At its core, this bill is about fiscal expansion. The fact that the U.S. now spends more on debt interest than on national defense is no longer surprising. The federal government pays over $30 billion per day in interest. And yet, the bill raises the debt ceiling by another $5 trillion (approx. 6,770 trillion KRW). It may seem paradoxical, but the U.S. has opted to issue even more debt as its most efficient method of coping with debt. In essence, the prevailing belief in Washington is this: the best way to manage past debt is to borrow more to finance growth.
And the reason behind this aggressive fiscal maneuvering? Innovation.
America's economic dominance has always been built on innovation. The dot-com boom of the 1990s, the smartphone revolution of the 2000s, and the big tech explosion of the 2010s—each wave of innovation pushed the U.S. economy forward. And now, a new wave is forming, centered on AI, robotics, autonomous driving, and quantum computing. With BBB, the U.S. government is no longer content to wait for private capital to drive progress. It has chosen to intervene directly—mobilizing fiscal policy to accelerate strategic technologies and ensure American dominance in the next phase of global competition.


The first step toward this goal will be Treasury issuance. As early as next week, the U.S. Treasury is expected to begin issuing short-term bonds. The Treasury General Account (TGA) currently holds about $370 billion, while the reverse repo (RRP) facility has about $210 billion in reserves. The government’s target for the TGA is approximately $850 billion, meaning it will need to raise an additional $300–400 billion. These new bonds will likely be short-term T-bills, as previously indicated by Treasury Secretary Bessent. This creates two major implications.
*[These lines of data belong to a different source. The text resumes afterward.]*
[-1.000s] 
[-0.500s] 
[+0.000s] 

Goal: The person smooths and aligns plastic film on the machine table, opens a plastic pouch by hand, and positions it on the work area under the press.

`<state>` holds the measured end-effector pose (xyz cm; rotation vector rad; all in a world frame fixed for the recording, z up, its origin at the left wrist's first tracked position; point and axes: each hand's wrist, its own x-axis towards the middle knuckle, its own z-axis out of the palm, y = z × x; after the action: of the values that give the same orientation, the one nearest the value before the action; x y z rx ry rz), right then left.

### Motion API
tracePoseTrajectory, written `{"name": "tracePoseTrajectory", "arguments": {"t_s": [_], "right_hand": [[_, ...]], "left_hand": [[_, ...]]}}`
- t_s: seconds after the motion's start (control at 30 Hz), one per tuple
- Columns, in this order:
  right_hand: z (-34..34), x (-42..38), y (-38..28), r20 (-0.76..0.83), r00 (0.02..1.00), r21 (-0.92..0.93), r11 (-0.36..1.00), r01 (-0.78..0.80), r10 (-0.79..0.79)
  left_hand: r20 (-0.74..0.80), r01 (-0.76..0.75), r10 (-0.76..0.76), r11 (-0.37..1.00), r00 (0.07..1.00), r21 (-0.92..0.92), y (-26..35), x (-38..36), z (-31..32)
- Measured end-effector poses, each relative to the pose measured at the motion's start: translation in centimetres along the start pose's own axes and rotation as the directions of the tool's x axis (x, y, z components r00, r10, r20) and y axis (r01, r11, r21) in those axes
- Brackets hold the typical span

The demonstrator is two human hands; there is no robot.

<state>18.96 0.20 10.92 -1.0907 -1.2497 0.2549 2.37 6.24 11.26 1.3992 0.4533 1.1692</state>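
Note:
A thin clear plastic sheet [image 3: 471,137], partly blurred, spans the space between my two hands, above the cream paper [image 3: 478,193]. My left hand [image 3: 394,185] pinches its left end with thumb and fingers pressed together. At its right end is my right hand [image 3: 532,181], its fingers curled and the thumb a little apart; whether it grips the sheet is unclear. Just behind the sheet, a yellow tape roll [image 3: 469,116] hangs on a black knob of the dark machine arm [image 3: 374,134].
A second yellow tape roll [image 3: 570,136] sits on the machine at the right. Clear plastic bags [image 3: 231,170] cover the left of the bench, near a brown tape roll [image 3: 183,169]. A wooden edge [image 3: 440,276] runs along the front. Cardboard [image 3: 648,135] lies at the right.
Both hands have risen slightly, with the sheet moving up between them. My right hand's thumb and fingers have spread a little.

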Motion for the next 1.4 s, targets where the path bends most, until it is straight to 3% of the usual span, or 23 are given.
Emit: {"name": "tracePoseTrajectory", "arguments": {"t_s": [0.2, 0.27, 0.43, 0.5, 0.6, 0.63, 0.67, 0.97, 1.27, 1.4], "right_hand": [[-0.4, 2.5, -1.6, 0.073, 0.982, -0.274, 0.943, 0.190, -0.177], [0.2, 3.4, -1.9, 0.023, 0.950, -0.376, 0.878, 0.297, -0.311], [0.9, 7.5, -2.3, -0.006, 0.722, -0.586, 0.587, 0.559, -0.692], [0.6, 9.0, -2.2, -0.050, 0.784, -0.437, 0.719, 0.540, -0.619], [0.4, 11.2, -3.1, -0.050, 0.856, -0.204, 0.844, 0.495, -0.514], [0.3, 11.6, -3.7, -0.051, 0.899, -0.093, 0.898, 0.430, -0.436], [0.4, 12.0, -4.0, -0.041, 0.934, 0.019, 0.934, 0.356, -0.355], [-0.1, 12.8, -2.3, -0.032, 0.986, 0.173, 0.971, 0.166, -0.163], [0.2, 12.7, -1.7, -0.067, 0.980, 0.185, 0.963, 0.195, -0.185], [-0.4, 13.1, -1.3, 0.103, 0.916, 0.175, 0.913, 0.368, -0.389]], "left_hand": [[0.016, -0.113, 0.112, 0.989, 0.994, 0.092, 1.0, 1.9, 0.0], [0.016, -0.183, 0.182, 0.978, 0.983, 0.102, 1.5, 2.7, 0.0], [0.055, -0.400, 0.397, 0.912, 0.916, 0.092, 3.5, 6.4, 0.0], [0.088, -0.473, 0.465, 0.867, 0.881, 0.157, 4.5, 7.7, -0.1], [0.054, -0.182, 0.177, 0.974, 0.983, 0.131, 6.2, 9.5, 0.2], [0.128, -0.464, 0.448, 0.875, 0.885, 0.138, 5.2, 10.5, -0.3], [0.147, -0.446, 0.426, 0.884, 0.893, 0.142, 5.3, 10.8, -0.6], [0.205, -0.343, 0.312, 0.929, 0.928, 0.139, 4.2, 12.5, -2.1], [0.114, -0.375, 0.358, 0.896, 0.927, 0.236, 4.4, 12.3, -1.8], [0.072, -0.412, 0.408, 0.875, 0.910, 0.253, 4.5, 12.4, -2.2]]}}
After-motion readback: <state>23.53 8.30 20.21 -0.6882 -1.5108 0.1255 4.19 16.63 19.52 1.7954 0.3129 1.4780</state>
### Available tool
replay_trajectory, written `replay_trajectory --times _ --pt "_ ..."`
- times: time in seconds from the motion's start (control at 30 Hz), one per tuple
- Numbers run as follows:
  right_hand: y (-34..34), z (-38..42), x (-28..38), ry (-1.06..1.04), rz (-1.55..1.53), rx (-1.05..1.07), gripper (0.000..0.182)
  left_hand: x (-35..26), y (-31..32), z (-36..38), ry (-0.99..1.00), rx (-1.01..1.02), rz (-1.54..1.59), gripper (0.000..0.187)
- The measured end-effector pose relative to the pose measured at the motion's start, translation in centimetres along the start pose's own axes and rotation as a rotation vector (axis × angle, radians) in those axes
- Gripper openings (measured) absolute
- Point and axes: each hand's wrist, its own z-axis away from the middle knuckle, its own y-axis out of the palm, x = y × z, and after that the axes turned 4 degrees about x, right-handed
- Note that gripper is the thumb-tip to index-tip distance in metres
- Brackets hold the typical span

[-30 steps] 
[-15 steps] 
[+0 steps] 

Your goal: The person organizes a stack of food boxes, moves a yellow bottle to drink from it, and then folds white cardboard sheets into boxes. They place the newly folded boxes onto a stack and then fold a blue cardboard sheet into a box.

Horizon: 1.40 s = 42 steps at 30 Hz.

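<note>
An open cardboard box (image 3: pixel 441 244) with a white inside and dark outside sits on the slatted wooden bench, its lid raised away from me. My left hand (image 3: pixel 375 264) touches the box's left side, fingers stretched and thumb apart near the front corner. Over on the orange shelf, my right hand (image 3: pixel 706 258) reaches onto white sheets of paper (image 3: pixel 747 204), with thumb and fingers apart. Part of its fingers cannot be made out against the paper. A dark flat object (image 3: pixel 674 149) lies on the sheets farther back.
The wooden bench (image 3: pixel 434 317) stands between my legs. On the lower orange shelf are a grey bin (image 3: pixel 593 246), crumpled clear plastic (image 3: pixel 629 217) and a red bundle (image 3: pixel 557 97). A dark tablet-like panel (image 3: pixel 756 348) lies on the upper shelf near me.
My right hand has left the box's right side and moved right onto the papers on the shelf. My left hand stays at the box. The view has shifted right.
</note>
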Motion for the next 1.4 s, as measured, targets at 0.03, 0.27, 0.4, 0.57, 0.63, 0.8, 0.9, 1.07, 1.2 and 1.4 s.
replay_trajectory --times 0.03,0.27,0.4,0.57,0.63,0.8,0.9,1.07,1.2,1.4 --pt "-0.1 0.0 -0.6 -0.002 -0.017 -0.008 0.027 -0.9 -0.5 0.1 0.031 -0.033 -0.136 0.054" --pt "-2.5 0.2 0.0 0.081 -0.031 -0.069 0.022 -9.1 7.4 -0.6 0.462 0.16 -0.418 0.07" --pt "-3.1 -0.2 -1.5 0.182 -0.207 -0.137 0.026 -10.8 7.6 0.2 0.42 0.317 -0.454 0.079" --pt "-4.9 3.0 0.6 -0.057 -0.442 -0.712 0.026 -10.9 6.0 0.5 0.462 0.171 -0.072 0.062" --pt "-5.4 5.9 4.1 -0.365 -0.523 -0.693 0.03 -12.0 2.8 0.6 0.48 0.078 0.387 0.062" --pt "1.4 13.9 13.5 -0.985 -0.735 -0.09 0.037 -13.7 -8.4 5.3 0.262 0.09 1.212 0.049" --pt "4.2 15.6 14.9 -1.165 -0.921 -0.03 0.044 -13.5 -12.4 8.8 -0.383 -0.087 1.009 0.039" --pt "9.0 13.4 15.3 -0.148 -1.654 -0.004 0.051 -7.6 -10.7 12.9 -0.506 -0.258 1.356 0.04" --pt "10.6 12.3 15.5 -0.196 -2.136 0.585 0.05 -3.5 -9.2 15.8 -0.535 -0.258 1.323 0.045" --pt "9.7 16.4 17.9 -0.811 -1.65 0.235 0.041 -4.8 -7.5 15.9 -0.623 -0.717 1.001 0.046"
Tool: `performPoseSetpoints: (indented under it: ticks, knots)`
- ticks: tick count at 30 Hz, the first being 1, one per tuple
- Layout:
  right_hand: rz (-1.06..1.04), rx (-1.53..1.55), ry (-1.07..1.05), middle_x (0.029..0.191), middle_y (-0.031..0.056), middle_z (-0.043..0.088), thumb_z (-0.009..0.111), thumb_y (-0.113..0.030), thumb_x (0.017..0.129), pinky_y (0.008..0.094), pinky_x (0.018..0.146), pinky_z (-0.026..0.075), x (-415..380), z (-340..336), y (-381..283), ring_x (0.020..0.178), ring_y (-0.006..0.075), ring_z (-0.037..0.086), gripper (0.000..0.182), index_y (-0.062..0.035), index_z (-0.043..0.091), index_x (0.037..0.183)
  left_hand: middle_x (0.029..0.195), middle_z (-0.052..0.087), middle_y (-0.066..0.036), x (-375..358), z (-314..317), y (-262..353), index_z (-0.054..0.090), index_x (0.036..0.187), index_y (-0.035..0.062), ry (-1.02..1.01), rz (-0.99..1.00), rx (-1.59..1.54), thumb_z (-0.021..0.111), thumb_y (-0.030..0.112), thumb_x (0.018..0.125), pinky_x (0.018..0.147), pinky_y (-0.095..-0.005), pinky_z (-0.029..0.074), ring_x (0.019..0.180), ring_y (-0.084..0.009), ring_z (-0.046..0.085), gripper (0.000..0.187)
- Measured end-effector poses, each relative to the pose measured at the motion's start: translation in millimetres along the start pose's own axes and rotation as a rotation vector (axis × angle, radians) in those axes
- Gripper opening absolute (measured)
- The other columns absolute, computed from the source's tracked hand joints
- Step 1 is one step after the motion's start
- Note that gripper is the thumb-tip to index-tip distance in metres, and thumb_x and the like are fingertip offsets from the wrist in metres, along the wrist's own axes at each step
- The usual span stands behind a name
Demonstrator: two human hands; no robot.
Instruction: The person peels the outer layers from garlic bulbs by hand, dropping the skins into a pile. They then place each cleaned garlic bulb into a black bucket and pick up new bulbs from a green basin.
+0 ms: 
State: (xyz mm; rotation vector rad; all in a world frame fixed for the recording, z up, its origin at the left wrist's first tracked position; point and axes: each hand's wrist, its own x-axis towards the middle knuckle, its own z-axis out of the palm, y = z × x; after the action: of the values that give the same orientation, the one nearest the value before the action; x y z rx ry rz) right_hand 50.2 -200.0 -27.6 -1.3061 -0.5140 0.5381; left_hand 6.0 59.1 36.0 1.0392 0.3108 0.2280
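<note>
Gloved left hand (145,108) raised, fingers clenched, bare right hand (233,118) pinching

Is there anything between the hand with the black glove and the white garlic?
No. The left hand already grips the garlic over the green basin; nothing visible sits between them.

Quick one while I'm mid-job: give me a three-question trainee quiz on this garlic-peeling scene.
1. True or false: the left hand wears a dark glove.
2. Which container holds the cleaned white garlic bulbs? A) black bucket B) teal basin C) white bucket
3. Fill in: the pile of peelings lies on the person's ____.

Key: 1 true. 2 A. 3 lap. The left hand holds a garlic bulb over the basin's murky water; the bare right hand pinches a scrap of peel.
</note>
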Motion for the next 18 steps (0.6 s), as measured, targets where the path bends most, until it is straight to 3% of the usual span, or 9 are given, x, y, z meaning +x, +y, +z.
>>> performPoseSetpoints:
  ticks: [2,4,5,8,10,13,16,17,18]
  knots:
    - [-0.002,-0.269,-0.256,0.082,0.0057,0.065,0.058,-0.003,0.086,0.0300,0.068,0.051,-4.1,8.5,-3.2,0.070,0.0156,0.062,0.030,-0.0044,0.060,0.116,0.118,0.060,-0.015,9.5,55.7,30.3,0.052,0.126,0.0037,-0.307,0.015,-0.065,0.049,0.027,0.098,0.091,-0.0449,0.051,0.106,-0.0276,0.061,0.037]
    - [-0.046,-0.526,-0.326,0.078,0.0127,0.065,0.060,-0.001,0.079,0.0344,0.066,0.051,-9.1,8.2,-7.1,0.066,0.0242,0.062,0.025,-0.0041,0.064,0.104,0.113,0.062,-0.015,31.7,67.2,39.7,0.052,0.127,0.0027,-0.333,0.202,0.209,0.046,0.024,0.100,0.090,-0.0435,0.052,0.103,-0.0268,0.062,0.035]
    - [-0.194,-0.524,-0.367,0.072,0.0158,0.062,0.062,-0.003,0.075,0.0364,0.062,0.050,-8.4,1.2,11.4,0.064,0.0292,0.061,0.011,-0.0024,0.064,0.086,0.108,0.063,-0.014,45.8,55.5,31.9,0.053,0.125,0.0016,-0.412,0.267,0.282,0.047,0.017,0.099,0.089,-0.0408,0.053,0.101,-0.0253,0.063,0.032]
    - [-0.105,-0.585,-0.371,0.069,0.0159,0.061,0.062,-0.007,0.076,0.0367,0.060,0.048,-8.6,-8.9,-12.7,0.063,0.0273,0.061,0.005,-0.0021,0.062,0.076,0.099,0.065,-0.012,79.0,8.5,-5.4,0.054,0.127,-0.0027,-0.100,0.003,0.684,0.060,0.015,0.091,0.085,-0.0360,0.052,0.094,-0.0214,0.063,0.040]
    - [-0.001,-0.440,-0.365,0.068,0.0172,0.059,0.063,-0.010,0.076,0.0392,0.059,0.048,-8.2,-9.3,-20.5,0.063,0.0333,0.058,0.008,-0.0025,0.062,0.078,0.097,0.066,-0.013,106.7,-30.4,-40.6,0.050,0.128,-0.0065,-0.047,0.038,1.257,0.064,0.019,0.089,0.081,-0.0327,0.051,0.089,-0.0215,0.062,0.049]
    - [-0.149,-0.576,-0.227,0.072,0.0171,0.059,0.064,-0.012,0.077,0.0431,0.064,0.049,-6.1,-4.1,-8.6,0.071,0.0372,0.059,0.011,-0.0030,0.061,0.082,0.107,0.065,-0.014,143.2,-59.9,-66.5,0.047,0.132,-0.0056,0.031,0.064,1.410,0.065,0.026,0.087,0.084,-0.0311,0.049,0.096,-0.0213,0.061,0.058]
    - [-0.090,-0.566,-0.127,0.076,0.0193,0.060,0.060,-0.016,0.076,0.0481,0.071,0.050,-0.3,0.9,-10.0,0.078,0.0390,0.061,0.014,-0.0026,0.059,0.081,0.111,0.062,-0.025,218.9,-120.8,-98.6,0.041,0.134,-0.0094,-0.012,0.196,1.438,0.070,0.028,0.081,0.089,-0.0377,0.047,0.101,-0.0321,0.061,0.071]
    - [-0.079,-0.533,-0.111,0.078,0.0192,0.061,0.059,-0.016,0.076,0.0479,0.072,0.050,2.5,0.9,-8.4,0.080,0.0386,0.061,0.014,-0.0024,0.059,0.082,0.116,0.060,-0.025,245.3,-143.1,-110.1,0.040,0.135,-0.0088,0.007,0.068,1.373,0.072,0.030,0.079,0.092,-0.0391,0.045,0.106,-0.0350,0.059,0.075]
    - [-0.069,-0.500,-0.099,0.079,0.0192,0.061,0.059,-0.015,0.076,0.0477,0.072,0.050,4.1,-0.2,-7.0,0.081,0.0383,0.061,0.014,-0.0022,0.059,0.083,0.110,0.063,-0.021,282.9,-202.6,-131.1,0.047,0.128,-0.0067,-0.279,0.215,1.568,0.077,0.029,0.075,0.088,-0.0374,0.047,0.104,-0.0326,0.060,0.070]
First, liquidity will be drained. Issuing short-term bonds at this scale will pull liquidity out of money market funds and the banking system, as cash moves from the private sector into the government account. This is a classic liquidity tightening mechanism, and one that directly pressures risk assets.
Second, short-term Treasuries are high-quality collateral in the financial system, meaning they can actually serve as a foundation for future liquidity expansion. Once issued, they can be rehypothecated and used as collateral for further leverage. In short, we may see an initial liquidity drain, followed by a structural rebound.
Still, the market will feel the shock. Equity markets are already trading at stretched valuations, with PER multiples in overheated territory. Add in the looming July 9 deadline for trade negotiations, the July 30 FOMC meeting, and the low-volume, low-liquidity environment of August—and the stage is set for heightened volatility. August is historically a soft month for markets, and this year could be worse. With shrinking liquidity and no immediate policy support, the likelihood of a short-term correction increases.
How investors interpret this moment will shape their strategy. Structurally, the BBB is a clear declaration: the U.S. is choosing fiscal-driven growth over austerity. It is no longer relying solely on private capital. Instead, Washington will actively deploy government funding into next-generation industries to maintain technological supremacy. This is not just an economic strategy—it is a geopolitical imperative tied to dollar hegemony.
In this light, the market pullback should be seen as both inevitable and manageable. For investors holding sufficient cash, it may present a valuable opportunity to build risk asset exposure on weakness. Over the longer term, as government investment ramps up—likely by September or October—markets may begin a new upward cycle led by innovation sectors.
The U.S. has already chosen its direction. It has decided to abandon fiscal orthodoxy in favor of growth—growth backed by historic levels of capital deployment. Inflation will be part of the cost, but if technological innovation lifts productivity, the trade-off may be worth it. Investors must be positioned to ride this shift, not fight it. This is why, even amid volatility, we remain strategically constructive on the market.